Work task: When "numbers" occurs in a line of the material, copy that line.

• • • • •

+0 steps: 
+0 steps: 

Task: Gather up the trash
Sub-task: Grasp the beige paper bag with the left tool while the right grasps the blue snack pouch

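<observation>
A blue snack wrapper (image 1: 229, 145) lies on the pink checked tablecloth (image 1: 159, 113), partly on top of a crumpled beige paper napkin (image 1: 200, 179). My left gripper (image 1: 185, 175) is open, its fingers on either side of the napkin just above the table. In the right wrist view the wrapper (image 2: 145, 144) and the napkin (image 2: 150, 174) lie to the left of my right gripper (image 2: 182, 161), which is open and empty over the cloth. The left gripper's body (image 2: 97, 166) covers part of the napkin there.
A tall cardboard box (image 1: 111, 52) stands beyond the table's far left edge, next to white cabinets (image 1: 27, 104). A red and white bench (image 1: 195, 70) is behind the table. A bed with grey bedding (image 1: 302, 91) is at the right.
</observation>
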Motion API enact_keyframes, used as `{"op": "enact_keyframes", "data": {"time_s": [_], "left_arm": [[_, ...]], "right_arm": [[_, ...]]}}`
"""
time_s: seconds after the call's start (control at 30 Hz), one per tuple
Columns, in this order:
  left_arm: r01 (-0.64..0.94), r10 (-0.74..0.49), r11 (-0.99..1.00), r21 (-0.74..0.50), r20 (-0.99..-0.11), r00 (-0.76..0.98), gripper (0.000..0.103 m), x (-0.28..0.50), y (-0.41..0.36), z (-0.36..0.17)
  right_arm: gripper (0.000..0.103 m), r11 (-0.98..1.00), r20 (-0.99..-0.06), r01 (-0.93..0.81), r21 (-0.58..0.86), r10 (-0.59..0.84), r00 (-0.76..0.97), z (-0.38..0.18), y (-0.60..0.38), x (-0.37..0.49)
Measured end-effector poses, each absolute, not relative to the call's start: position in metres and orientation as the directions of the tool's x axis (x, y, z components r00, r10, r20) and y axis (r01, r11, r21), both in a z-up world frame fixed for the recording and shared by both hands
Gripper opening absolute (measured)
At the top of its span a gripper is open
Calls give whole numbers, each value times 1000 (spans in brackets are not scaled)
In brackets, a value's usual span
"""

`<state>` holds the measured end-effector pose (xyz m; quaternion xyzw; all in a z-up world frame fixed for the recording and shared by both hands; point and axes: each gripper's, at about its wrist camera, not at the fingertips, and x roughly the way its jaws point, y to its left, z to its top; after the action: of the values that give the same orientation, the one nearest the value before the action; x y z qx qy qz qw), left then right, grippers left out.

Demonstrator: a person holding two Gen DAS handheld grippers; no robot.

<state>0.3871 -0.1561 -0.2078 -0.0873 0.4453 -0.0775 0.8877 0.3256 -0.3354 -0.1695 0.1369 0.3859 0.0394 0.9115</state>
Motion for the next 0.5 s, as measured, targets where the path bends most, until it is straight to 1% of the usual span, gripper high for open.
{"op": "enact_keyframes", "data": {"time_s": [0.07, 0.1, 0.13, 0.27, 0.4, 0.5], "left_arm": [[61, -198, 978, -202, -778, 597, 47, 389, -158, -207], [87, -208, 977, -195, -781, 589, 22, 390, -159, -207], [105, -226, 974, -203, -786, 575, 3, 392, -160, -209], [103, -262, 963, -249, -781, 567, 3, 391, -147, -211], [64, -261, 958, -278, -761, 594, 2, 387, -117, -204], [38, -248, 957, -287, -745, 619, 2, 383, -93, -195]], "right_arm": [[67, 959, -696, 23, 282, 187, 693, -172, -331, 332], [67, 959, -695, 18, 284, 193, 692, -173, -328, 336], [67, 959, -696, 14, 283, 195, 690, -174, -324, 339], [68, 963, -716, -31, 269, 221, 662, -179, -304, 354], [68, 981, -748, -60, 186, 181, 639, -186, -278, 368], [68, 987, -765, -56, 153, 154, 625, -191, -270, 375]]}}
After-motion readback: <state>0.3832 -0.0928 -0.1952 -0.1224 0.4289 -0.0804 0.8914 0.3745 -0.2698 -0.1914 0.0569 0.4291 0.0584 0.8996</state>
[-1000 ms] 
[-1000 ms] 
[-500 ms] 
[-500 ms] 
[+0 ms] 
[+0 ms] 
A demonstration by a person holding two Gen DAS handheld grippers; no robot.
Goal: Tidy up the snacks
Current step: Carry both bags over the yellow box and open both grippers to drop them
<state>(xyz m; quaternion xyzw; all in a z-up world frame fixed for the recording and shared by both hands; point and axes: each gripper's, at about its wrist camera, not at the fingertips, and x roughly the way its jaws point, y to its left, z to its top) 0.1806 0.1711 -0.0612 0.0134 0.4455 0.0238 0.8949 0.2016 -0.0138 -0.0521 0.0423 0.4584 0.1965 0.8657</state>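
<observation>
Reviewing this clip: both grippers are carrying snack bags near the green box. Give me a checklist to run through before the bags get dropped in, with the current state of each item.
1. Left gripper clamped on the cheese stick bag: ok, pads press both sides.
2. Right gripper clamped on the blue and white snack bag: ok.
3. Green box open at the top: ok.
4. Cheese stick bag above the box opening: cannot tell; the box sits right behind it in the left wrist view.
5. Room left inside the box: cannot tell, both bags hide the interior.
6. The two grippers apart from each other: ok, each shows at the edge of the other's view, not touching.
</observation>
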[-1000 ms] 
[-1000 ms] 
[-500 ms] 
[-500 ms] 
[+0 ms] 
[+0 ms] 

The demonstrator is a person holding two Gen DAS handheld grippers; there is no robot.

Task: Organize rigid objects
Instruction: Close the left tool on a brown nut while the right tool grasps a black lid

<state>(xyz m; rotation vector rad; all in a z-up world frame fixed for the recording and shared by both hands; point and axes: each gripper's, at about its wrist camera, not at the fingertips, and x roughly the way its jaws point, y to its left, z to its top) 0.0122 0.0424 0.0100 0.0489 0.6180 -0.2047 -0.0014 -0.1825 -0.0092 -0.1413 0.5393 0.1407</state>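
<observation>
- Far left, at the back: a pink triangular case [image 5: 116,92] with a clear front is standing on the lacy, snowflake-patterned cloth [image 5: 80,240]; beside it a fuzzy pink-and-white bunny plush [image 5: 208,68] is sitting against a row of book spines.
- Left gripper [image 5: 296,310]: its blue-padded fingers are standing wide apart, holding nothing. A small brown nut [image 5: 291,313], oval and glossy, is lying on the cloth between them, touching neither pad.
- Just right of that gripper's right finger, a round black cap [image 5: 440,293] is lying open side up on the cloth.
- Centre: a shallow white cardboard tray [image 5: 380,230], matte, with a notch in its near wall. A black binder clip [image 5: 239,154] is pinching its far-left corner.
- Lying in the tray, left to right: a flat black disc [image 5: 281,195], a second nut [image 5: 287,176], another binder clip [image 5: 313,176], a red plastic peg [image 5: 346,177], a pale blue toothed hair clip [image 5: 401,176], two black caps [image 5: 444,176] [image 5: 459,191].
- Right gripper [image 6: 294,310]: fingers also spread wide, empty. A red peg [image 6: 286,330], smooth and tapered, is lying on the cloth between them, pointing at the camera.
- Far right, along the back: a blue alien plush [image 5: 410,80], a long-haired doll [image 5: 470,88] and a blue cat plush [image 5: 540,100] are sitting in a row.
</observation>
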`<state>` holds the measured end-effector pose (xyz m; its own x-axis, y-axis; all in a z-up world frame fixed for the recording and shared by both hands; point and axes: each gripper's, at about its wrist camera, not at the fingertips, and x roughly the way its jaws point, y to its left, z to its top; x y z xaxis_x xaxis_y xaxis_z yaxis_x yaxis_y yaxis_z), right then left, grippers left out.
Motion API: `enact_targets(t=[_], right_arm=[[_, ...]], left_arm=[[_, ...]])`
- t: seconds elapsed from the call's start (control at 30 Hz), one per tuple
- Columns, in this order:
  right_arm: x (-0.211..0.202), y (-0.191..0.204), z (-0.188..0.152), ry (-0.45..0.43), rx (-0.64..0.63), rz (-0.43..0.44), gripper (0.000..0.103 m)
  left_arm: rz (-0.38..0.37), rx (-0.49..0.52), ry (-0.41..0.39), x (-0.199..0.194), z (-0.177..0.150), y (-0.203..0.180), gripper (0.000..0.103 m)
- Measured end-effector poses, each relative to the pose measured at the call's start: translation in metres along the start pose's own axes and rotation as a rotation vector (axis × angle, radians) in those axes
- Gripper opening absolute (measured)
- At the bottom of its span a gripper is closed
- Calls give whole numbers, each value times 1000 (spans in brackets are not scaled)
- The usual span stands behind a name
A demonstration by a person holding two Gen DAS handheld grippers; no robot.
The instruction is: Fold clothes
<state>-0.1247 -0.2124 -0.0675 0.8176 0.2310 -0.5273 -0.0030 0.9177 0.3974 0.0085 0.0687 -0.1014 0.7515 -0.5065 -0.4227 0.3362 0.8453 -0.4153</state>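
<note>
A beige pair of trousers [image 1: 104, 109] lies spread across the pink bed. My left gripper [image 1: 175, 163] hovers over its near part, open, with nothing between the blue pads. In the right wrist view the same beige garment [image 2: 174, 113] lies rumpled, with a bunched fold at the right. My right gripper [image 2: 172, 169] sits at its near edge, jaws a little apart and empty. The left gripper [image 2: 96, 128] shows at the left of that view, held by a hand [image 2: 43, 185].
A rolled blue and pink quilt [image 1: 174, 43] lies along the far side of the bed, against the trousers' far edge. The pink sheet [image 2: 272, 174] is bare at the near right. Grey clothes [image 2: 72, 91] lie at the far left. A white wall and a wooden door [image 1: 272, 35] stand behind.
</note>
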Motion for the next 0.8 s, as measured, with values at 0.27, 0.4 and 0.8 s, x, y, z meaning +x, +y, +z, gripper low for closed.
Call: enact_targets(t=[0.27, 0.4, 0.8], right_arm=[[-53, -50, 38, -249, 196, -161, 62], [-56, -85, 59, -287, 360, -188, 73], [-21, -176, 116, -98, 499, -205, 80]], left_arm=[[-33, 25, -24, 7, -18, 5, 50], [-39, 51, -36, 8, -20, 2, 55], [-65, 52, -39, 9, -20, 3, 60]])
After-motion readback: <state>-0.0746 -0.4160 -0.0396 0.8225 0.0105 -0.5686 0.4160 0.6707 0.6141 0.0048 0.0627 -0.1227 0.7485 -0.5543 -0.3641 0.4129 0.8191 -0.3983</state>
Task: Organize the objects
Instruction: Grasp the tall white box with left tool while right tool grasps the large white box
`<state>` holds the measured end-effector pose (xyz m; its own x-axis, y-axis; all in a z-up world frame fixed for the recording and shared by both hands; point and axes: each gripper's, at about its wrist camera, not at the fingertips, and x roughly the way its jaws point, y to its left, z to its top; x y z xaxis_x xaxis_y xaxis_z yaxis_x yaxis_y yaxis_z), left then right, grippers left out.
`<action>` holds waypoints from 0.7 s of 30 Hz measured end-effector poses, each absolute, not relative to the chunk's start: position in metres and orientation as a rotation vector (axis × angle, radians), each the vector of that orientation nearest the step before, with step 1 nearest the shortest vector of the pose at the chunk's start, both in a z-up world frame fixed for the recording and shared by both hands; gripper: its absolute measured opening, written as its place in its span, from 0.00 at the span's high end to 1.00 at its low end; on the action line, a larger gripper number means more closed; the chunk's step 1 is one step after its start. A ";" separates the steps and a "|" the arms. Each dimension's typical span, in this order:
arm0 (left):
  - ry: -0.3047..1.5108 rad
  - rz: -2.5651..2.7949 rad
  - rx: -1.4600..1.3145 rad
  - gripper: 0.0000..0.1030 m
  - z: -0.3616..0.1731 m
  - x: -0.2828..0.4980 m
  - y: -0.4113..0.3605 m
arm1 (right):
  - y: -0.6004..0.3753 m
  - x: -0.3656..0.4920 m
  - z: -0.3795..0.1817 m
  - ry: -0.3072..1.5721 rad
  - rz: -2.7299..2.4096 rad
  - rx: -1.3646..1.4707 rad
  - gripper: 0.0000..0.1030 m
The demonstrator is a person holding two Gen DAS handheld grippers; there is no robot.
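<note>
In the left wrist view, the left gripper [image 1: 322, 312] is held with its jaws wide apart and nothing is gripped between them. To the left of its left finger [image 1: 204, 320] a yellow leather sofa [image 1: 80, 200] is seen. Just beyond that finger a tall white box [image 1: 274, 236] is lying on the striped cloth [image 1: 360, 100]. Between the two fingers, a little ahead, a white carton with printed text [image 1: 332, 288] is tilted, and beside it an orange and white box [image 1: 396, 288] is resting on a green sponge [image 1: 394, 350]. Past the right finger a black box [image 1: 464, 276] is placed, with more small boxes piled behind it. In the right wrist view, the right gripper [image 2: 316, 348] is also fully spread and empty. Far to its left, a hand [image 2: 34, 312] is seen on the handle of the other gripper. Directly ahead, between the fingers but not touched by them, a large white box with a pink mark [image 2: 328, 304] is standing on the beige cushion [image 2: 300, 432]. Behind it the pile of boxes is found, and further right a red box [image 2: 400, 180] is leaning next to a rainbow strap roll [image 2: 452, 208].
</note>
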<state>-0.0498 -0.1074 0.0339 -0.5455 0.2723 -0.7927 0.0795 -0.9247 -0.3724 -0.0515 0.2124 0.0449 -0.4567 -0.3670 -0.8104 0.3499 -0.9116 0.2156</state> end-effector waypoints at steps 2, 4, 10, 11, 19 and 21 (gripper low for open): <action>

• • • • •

Your response:
Calls give whole numbers, each value times 1000 (spans in brackets are not scaled)
- Calls give whole numbers, each value times 1000 (spans in brackets are not scaled)

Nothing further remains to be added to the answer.